It will be noticed that there is a variation between the thing sought and the thing found. Rousseau, having promised that each man shall obey only himself, presently puts us off with a condition equal for all. That is to say, instead of liberty we are given equality. The difference is one generally recognized by Anglo-Saxons and often invisible to Continentals. It was seldom seen by Frenchmen in the eighteenth century.

This confusion of thought was a cause of many of the troubles of the French Revolution. We shall see that Rousseau, who had been carried by the love of liberty beyond the verge of the ridiculous in his Discourses, was brought back, in his "Social Compact," by his love of equality, so far as to become the advocate of an intolerable tyranny, yet was quite unaware that he was inconsistent. He composed, in fact, a description of liberty strangely compounded of truth and falsehood. He reckoned that man to be free who was not under the control of any person, but only of the law, and then he provided for the most arbitrary and capricious kind of law-making.

The first task of Rousseau, after settling the conditions of his compact, is to provide a sovereign power in the state. This he finds in the a.s.sociation of the citizens united, as above described, in a body politic. This sovereign cannot be bound by its own actions or resolves, except in case of an agreement with strangers, for none can make a contract with himself. By the original compact the action of the individual citizens as independent agents was exhausted. They can act henceforth only as parts of the whole. There is no contract possible between one or several of them and the community of which they form a part.[Footnote: In an epitome of the _Social Compact_, inserted by Rousseau in the fifth book of _emile_, he thus defines the terms of that compact. "Each of us puts into a common stock his property, his person, his life and all his power, under the supreme direction of the general will, and we receive as a body each member as an indivisible part of the whole." _Oeuvres_, v. 254.] The sovereign must not, however, act directly on individuals, for in so doing it would represent a part only of the community acting on another part, and it would thus lose its moral right. It must act in general matters exclusively, by means of general decrees, which only can properly be called laws. "Now the sovereign, being made up only of the individuals which compose it, has and can have no interest opposed to theirs; therefore the sovereign power need not provide its subject with any guarantee, because it is impossible that the body should wish to injure its members," and as the nature of its action is general and not particular, it cannot injure one individual without doing harm to all the others at the same time. "The sovereign, by the very fact of its existence, is always what it ought to be."

The general will is always right and always tends to public utility, says Rousseau, but it does not follow that the decisions of the people are always equally correct. Man always wills his own good, but does not always see it. The people is never corrupt, but often deceived, and in the latter case only does it seem to will what is evil. If there were no parties in the state, the people, if sufficiently informed, would always vote rightly, for the little differences in private interests would balance each other, and the resulting average would be the general will.

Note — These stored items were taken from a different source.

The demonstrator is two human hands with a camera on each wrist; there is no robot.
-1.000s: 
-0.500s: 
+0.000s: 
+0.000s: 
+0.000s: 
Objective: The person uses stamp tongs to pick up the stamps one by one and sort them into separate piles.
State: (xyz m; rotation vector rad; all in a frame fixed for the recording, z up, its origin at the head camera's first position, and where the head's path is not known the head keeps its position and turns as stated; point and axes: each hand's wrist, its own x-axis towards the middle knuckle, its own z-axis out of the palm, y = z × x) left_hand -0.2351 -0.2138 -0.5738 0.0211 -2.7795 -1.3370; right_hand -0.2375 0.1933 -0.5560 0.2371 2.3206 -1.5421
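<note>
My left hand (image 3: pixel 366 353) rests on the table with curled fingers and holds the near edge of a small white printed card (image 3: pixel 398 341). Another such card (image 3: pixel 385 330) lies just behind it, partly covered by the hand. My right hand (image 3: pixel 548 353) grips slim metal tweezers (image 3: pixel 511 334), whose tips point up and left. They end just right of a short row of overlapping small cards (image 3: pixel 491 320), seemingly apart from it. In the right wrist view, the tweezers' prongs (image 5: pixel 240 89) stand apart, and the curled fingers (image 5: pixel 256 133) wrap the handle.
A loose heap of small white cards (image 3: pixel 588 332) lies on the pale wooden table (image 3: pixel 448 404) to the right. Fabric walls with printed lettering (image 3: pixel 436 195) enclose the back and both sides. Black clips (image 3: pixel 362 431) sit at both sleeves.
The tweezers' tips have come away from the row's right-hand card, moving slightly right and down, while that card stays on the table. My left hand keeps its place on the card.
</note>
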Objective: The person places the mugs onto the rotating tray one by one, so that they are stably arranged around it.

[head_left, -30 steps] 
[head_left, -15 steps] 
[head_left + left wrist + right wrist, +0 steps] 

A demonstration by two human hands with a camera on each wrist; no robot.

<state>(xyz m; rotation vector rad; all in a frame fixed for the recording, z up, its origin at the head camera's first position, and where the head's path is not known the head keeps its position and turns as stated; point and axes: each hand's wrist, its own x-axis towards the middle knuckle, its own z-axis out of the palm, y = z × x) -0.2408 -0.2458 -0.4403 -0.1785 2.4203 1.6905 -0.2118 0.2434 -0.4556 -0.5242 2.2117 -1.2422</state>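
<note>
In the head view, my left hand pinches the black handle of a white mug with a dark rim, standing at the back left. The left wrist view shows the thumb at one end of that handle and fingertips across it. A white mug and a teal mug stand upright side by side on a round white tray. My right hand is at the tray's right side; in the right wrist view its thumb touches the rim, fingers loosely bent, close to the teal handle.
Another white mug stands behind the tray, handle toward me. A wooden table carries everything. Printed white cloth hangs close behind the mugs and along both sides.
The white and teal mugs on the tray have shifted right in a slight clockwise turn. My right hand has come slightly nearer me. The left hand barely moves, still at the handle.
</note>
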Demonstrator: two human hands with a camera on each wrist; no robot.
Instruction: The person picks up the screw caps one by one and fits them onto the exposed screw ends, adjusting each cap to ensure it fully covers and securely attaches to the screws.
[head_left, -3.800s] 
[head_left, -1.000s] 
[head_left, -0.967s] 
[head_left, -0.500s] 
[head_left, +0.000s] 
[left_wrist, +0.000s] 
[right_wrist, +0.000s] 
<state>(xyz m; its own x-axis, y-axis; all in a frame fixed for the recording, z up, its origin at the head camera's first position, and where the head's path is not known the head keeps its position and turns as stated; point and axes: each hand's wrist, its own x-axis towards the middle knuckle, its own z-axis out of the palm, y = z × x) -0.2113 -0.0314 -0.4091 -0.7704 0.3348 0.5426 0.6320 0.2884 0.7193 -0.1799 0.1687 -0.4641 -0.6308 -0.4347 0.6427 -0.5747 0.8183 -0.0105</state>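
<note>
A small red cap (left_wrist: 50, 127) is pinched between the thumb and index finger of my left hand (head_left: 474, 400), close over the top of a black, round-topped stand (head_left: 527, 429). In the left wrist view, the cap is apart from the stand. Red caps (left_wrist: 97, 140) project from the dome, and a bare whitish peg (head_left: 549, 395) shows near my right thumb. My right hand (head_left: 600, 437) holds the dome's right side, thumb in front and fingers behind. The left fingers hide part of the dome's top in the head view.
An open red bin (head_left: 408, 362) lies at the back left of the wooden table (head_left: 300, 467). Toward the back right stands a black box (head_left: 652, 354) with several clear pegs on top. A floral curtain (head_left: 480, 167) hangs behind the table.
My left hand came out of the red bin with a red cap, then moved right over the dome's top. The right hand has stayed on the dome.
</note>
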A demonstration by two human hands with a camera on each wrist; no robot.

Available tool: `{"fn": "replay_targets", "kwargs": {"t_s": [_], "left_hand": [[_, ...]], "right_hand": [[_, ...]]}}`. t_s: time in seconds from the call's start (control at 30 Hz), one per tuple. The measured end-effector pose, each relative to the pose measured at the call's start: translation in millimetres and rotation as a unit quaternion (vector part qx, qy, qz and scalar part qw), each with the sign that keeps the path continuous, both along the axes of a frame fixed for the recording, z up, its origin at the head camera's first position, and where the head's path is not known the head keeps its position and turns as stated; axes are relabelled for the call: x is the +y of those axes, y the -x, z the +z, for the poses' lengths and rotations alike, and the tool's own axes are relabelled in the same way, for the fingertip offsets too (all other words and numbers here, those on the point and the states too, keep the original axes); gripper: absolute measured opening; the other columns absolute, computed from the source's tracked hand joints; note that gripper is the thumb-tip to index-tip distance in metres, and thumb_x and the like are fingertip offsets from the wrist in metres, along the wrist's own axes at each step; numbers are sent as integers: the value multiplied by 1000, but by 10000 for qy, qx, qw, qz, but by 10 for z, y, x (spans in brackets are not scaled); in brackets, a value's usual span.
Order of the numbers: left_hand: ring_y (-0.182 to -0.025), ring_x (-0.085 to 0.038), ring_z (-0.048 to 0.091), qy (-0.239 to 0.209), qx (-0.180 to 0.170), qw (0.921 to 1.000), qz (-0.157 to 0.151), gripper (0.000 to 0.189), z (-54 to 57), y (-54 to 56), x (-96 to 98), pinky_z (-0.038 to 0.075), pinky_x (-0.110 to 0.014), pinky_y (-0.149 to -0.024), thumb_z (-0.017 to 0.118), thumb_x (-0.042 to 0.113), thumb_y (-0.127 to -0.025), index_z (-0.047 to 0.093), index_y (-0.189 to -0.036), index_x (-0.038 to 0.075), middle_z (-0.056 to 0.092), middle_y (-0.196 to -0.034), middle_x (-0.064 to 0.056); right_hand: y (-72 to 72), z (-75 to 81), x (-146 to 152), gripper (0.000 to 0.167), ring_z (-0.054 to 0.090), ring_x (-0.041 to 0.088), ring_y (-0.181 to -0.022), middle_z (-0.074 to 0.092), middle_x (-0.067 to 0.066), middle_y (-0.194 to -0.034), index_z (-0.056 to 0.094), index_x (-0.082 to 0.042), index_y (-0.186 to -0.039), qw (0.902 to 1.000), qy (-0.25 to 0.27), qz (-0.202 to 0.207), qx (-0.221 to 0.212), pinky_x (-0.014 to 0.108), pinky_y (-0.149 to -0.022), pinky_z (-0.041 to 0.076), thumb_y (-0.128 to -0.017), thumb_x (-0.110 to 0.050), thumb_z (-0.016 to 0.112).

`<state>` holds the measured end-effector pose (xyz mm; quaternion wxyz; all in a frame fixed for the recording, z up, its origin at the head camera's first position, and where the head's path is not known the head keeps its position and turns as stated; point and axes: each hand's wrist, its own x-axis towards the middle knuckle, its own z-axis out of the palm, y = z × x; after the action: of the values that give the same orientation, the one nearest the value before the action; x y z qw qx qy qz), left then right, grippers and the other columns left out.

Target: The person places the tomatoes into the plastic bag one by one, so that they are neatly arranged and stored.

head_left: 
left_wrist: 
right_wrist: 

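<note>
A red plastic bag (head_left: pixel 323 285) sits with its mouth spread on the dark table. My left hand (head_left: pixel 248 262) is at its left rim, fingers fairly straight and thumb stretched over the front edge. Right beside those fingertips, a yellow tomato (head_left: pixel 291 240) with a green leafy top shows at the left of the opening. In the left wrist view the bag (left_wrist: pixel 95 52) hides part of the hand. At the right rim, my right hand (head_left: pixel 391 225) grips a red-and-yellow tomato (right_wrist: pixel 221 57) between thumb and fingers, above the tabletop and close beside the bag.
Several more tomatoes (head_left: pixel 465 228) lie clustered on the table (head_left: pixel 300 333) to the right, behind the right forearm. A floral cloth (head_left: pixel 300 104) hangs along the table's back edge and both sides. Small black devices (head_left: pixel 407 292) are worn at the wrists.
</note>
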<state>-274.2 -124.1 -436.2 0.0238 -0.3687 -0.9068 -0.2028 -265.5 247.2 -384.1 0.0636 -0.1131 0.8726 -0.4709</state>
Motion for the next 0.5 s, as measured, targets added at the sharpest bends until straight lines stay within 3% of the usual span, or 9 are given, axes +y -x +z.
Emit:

But through parties and a.s.sociations this result is prevented. A nation may change its laws when it pleases, even the best of them; for if it likes to hurt itself, who has the right to say it nay?

Sovereignty is inalienable, for power is transmissible, but not will.

Sovereignty consists essentially in the general will, and the general will cannot be represented. It is the same, or it is other; there is no intermediate point. The deputies of the people cannot be its representatives; they can only be its agents; they can conclude nothing definitely. Any law that the people has not ratified in its a.s.sembly is null; it is not a law. The English nation thinks itself free. It is much mistaken. It is free only during the election of members of Parliament.

As soon as these are elected the nation is enslaved; it is nothing.

Sovereignty is indivisible, its powers being legislative only, and the executive function of the state being but its emanation.

Such being the essential conditions of the social compact, what are the states to which it may be applied? Although Rousseau gives many directions for the government of larger countries, we see that his system is truly applicable only to nations so small that the whole body of voters can be united in one meeting. These popular a.s.semblies, he says, should be held frequently, at times fixed by law and independent of any summons, and also at irregular times when needed. Let no one object that such frequent meetings would take up too much time. He answers that "as soon as the public service ceases to be the princ.i.p.al business of the citizens, and they prefer to serve with their purses rather than with their persons, the state is already near to ruin. If it be necessary to march to battle, they pay soldiers and stay at home; if it be necessary to attend the council, they choose deputies and stay at home. By laziness and money they have at last got troops to enslave their country and representatives to betray her."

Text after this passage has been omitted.